- In the early days of programming, people would write programs in pseudo code which would then be translated to the computers numeric machine code. Perhaps an
*assembler*program which could assemble machine instructions from pneumonics (like ADD for add, or MUL for multiply) along with names that would be assigned to memory locations. - that the assembler would assign numbers to. For example if you (the programmer) wanted to compute a formula like

2 + 4 * 6

then a coder (perhaps someone else) might write a snippet like the following.

LDA #4 ; load accumulator with number 4 MUL #6 ; multiply by 6 leaving result in the accumulator ADD #2 ; add two to the product - result in accumulator

and the assembler program would translate this into machine code.

Of course the comments starting with the ";" would be more sophisticated since anyone would actually be able to read this code would know fully well what LDA, MUL and ADD mean.

But if you wanted instead

(2 + 4) * 6

then the snippet would look like

LDA #4 ; load accumulator with number 4 ADD #2 ; add two MUL #6 ; multiply by 6 leaving result in the accumlator

to force the addition to take place first.

The early language Fortran (for Formula-Translation) seemed a little magical for the standards of the time since it could do this (and more) automatically. Formulas (also called Expressions) could be nested with parantheses to any depth. Automatically dealing with such expressions is most easily done with a language that supports recursive functions. Early versions of Fortran did not.

Pascal came along a few years later which did support recursion, although a bit awkwardly. So, suddenly it became fairly easy to write programs to handle recursive data structures.

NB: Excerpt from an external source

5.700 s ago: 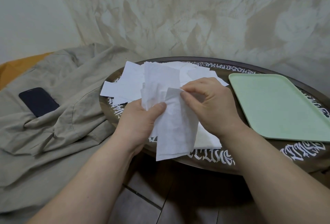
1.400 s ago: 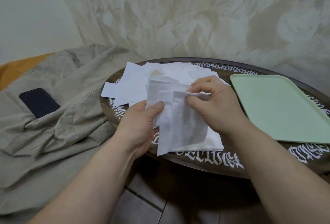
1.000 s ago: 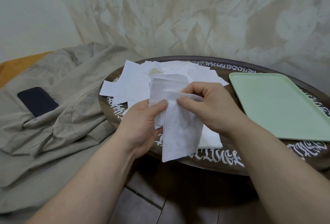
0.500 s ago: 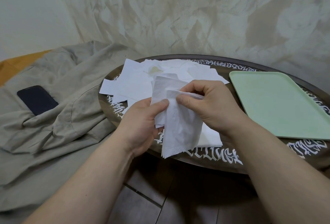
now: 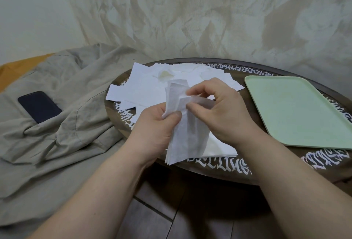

Pascal had something else going for it. An interesting technique was used to formally describe the Pascal syntax. Boxes connected with labeled arrows represented states and by looking at the next item in the input stream could choose an arrow leading to a new box if the arrows label contained the next item. The boxes were formed into groups that satisfied a syntactical element. An unlabled arrow could leave the group successfully. Entry from the left, Exit from the right. Here is a tiny example for the group *unsigned integer* which uses another group *digit*.

unsigned integer -----> digit --------> ^ | | | (0-9) |_________|

which means any consecutive string of digits (0-9) with at least one digit satifies the finding of a *unsigned integer* group. The exit arrow to the right, indicating success, is only taken when no other arrow can be used. Being unable to follow any arrow signifies a *syntax error* in the input.

Ten pages of such "railway boxes" suffice to describe the syntax of the complete pascal language. Here is an example of the Pascal railway .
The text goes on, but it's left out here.